To do: Retype only the lines below from the one with "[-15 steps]" to the one with "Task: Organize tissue", inclusive, skipping every image.

··· Data shown

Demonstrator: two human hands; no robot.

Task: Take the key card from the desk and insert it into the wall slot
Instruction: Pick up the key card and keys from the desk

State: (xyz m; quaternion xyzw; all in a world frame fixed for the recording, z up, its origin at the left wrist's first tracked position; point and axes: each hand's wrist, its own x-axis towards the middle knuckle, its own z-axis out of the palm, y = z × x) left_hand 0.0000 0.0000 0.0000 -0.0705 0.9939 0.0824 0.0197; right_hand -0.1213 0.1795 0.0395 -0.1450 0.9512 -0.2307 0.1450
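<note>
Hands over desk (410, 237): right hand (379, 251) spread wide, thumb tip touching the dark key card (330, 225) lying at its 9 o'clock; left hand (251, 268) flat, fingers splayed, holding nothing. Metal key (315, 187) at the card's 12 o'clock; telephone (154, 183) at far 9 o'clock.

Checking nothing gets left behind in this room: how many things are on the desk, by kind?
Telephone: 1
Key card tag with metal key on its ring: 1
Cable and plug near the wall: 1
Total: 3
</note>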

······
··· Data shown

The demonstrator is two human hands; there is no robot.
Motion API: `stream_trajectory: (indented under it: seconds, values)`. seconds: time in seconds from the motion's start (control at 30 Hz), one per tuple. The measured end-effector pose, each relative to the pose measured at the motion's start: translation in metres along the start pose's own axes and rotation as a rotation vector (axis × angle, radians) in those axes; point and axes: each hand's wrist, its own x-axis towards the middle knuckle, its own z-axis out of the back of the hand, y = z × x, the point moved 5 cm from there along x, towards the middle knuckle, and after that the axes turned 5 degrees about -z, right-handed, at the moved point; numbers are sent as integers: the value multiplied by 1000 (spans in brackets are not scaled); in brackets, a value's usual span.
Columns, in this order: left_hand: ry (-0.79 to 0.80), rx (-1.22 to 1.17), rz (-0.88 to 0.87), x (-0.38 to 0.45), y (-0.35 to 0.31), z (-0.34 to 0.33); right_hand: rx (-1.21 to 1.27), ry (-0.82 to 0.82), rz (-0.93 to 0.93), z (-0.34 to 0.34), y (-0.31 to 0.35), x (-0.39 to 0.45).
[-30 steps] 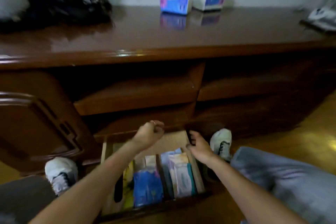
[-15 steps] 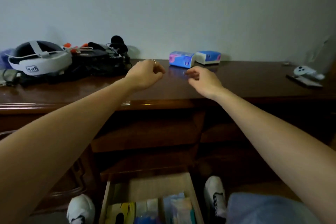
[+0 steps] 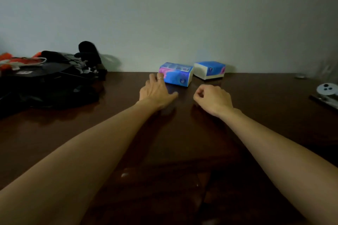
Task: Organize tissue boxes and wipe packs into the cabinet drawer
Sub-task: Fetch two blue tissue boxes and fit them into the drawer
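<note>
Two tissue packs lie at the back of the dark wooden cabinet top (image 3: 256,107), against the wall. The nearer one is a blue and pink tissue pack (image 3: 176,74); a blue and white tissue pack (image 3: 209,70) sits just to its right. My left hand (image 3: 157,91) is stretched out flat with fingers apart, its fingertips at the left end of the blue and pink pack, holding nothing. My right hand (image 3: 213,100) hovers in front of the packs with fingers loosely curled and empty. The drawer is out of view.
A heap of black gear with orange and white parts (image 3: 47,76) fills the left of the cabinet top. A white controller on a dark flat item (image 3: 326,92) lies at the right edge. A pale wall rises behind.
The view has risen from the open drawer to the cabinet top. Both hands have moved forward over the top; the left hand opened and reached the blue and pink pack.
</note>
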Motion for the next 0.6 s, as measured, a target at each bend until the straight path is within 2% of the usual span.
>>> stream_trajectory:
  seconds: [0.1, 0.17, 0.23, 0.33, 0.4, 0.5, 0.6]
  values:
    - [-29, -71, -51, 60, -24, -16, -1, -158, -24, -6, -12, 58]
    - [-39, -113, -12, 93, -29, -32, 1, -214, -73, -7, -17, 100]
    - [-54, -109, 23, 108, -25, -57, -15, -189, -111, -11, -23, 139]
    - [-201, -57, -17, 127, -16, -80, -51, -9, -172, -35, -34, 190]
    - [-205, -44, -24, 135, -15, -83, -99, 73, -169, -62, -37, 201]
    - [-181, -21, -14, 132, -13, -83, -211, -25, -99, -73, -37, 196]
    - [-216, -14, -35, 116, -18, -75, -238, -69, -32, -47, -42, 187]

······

Completed exercise:
[-15 steps] 
[+0 steps] 
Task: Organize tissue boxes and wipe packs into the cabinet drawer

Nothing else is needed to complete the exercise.